*Brief:*
Your answer should be the lines of the listing that contain the word "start".
BEGIN
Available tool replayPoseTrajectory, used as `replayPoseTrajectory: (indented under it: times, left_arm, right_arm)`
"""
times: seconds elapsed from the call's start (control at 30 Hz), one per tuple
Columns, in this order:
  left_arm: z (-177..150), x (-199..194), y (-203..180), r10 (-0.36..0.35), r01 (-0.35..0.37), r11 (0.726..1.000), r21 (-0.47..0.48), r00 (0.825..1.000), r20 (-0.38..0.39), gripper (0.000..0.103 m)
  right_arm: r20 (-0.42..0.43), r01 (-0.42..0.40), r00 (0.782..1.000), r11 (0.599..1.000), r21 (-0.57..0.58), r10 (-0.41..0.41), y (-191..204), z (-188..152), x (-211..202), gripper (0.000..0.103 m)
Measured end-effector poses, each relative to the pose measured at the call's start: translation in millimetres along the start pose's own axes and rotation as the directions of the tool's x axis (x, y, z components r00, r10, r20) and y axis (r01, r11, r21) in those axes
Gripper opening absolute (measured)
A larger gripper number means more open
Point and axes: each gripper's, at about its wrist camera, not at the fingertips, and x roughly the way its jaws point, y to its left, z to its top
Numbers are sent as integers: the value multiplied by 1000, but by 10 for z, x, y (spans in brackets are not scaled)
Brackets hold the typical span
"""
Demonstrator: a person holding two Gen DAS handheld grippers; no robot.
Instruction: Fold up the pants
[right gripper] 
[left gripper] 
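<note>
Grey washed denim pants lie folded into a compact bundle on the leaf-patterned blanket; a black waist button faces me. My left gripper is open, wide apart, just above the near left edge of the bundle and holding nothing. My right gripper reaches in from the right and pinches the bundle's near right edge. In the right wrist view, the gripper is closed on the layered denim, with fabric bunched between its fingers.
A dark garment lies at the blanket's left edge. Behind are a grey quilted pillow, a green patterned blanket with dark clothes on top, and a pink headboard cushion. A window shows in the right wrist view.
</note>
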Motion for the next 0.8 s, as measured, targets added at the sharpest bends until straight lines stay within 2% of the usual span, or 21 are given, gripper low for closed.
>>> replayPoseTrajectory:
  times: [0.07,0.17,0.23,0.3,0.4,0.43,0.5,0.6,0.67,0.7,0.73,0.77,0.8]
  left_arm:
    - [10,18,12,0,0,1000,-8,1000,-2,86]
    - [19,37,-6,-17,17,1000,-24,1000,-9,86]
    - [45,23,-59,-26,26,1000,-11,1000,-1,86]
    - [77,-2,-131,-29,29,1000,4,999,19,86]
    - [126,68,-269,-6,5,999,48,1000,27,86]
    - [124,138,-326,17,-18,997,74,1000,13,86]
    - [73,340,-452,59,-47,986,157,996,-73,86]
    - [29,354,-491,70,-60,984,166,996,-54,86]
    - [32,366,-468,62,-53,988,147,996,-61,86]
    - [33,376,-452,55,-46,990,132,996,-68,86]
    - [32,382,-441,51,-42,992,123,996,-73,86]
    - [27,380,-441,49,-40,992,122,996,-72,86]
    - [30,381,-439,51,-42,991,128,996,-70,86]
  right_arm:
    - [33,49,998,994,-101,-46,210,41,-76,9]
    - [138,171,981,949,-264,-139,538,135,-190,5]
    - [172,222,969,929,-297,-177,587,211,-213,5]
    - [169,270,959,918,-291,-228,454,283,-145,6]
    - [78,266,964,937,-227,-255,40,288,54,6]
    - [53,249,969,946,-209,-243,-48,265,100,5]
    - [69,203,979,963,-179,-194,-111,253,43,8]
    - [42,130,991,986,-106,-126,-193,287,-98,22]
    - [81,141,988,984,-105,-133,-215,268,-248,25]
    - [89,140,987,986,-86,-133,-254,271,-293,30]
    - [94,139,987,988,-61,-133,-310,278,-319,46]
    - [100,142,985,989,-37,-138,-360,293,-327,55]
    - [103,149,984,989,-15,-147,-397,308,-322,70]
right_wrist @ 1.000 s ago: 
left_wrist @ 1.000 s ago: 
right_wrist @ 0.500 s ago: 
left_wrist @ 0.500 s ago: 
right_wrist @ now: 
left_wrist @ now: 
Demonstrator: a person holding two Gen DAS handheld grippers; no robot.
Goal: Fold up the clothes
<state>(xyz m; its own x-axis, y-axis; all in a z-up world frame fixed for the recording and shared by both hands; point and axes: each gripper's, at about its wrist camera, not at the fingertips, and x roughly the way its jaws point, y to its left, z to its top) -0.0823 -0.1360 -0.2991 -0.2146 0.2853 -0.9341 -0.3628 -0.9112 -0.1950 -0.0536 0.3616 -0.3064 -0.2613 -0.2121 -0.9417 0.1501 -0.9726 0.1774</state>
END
*Result of this task:*
times: seconds elapsed from the call's start (control at 30 Hz), one per tuple
Measured end-effector poses, each relative to the pose measured at the call's start: translation in millimetres along the start pose's own axes and rotation as the directions of the tool's x axis (x, y, z components r00, r10, r20) and y axis (r01, r11, r21) in those axes

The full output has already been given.